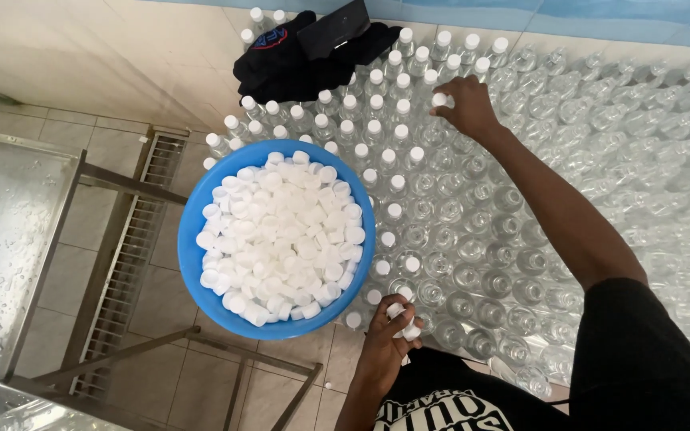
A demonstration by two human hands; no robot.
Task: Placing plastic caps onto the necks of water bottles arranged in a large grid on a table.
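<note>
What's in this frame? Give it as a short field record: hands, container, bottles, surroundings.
left hand: near the body, holds several white caps beside the basin's edge
right hand: stretched out, sets a white cap on a bottle
basin: round, blue, heaped with loose white caps
capped bottles: clear, in rows next to the basin
uncapped bottles: clear, packed close, fill the right side
black cloth: lies at the far end among bottles
floor drain grate: on tiled floor, left
</note>
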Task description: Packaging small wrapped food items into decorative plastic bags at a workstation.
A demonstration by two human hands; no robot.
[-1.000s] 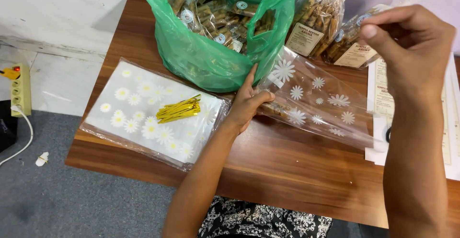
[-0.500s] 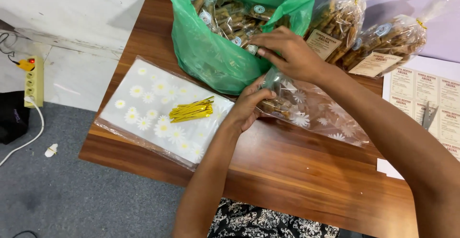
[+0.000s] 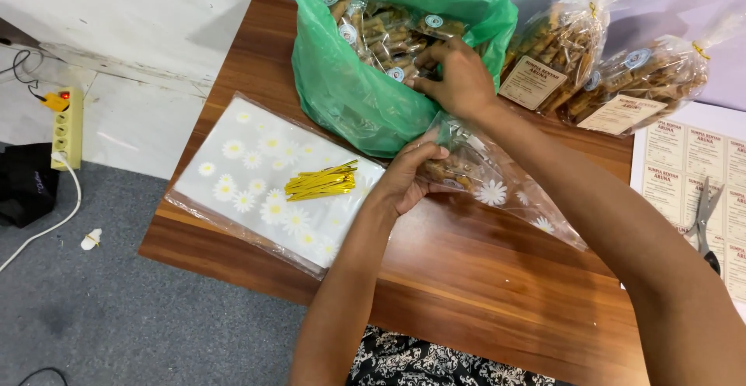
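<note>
My left hand (image 3: 409, 176) grips the open mouth of a clear flower-print bag (image 3: 497, 192) lying on the wooden table (image 3: 466, 277); a few brown snack sticks show inside it. Above it, my right hand (image 3: 454, 75) reaches into a large green plastic bag (image 3: 342, 98) and closes its fingers on small wrapped snack packets (image 3: 388, 36) there. To the left of the left hand lies a flat stack of empty flower-print bags (image 3: 256, 176) with a bundle of gold twist ties (image 3: 320, 183) on top.
Two filled, tied and labelled snack bags (image 3: 556, 52) (image 3: 645, 83) lean at the back right. A sheet of labels (image 3: 691, 160) with scissors (image 3: 703, 215) on it lies at the right edge. On the floor at left are a power strip (image 3: 66, 125) and cable.
My right hand came down from the upper right and went into the green bag. My left hand stays on the flower-print bag's mouth, which now holds some snack sticks.
</note>
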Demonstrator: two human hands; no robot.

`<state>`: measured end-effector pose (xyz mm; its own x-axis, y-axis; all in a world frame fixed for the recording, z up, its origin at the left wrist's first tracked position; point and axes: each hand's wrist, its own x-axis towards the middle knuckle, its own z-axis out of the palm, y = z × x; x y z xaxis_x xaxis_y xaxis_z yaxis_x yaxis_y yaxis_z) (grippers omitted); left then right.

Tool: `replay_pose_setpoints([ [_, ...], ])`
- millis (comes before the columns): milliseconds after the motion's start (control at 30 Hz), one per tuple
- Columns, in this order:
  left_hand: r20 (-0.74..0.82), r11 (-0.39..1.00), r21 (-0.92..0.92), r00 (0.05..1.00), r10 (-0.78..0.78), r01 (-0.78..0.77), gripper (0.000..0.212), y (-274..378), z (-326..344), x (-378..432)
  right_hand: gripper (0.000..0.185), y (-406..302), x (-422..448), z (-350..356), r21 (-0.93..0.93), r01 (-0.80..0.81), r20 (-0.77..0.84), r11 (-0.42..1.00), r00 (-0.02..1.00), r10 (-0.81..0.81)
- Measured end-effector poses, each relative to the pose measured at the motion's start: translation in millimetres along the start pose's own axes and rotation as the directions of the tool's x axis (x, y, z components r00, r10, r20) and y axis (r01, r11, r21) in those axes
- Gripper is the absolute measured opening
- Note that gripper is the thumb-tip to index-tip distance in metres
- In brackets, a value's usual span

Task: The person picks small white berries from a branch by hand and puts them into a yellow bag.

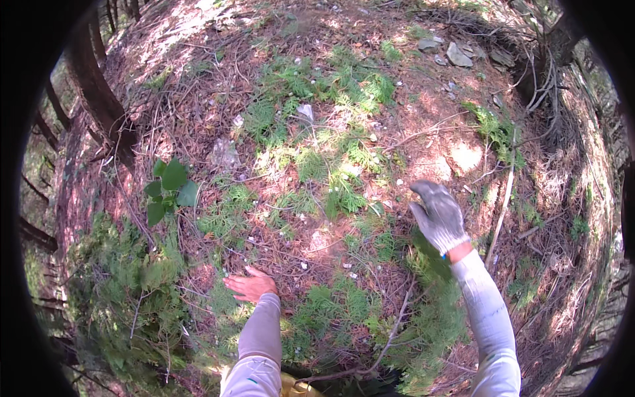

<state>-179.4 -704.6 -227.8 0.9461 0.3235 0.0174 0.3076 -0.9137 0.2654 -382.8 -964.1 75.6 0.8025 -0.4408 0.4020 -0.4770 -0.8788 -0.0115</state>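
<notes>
My left hand [252, 285] is bare, with its fingers apart and nothing held, low over the ground at the lower centre. My right hand [437, 213] wears a grey and white work glove. Its thumb stands apart from the fingers, and nothing shows in it. Green conifer sprigs [342, 193] lie scattered on brown needle litter between and beyond the hands. A leafy conifer branch [436, 297] lies beneath the right forearm. Near the lower edge a thin bare branch [394, 332] curves between the forearms.
A pile of cut conifer foliage [129, 297] lies at the left, below a broad-leaved seedling [171, 188]. Tree trunks [99, 84] rise at the upper left. Flat stones [459, 54] lie at the upper right, near a tree base with bare twigs [545, 84]. A long stick [506, 193] lies right of the glove.
</notes>
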Motion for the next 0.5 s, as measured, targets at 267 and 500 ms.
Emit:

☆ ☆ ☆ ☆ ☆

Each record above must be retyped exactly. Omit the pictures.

A demonstration by two human hands; no robot.
Task: Placing plastic caps onto the necks of water bottles arranged in a large grid on a table.
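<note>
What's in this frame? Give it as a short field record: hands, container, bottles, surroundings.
left hand: near the body, holds several white caps beside the basin's edge
right hand: stretched out, sets a white cap on a bottle
basin: round, blue, heaped with loose white caps
capped bottles: clear, in rows next to the basin
uncapped bottles: clear, packed close, fill the right side
black cloth: lies at the far end among bottles
floor drain grate: on tiled floor, left
</note>
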Task description: Packaging small wrapped food items into decorative plastic bags at a workstation.
A demonstration by two human hands; no robot.
[-1.000s] 
[-0.500s] 
[+0.000s] 
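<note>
My left hand (image 3: 409, 176) grips the open mouth of a clear flower-print bag (image 3: 497, 192) lying on the wooden table (image 3: 466, 277); a few brown snack sticks show inside it. Above it, my right hand (image 3: 454, 75) reaches into a large green plastic bag (image 3: 342, 98) and closes its fingers on small wrapped snack packets (image 3: 388, 36) there. To the left of the left hand lies a flat stack of empty flower-print bags (image 3: 256, 176) with a bundle of gold twist ties (image 3: 320, 183) on top.
Two filled, tied and labelled snack bags (image 3: 556, 52) (image 3: 645, 83) lean at the back right. A sheet of labels (image 3: 691, 160) with scissors (image 3: 703, 215) on it lies at the right edge. On the floor at left are a power strip (image 3: 66, 125) and cable.
My right hand came down from the upper right and went into the green bag. My left hand stays on the flower-print bag's mouth, which now holds some snack sticks.
</note>
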Demonstrator: two human hands; no robot.

`<state>`: measured end-effector pose (xyz mm; its own x-axis, y-axis; all in a world frame fixed for the recording, z up, its origin at the left wrist's first tracked position; point and axes: each hand's wrist, its own x-axis towards the middle knuckle, its own z-axis out of the palm, y = z × x; x y z xaxis_x xaxis_y xaxis_z yaxis_x yaxis_y yaxis_z) (grippers omitted); left then right.

Tool: `replay_pose_setpoints([ [_, ...], ])`
- millis (comes before the columns): milliseconds after the motion's start (control at 30 Hz), one per tuple
- Columns, in this order:
  left_hand: r20 (-0.74..0.82), r11 (-0.39..1.00), r21 (-0.92..0.92), r00 (0.05..1.00), r10 (-0.78..0.78), r01 (-0.78..0.77), gripper (0.000..0.212), y (-274..378), z (-326..344), x (-378..432)
  right_hand: gripper (0.000..0.185), y (-406..302), x (-422..448), z (-350..356), r21 (-0.93..0.93), r01 (-0.80..0.81), r20 (-0.77..0.84), r11 (-0.42..1.00), r00 (-0.02..1.00), r10 (-0.81..0.81)
- Measured end-effector poses, each relative to the pose measured at the motion's start: translation in millimetres along the start pose's own axes and rotation as the directions of the tool's x axis (x, y, z components r00, r10, r20) and y axis (r01, r11, r21) in those axes
- Gripper is the absolute measured opening
- Note that gripper is the thumb-tip to index-tip distance in metres
- In brackets, a value's usual span

Task: The person picks small white berries from a branch by hand and puts them into a yellow bag.


<state>-179.4 -704.6 -227.8 0.9461 0.3235 0.0174 0.3076 -0.9137 0.2654 -382.8 -964.1 75.6 0.8025 -0.4408 0.4020 -0.4770 -0.8788 -0.0115</state>
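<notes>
My left hand [252, 285] is bare, with its fingers apart and nothing held, low over the ground at the lower centre. My right hand [437, 213] wears a grey and white work glove. Its thumb stands apart from the fingers, and nothing shows in it. Green conifer sprigs [342, 193] lie scattered on brown needle litter between and beyond the hands. A leafy conifer branch [436, 297] lies beneath the right forearm. Near the lower edge a thin bare branch [394, 332] curves between the forearms.
A pile of cut conifer foliage [129, 297] lies at the left, below a broad-leaved seedling [171, 188]. Tree trunks [99, 84] rise at the upper left. Flat stones [459, 54] lie at the upper right, near a tree base with bare twigs [545, 84]. A long stick [506, 193] lies right of the glove.
</notes>
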Motion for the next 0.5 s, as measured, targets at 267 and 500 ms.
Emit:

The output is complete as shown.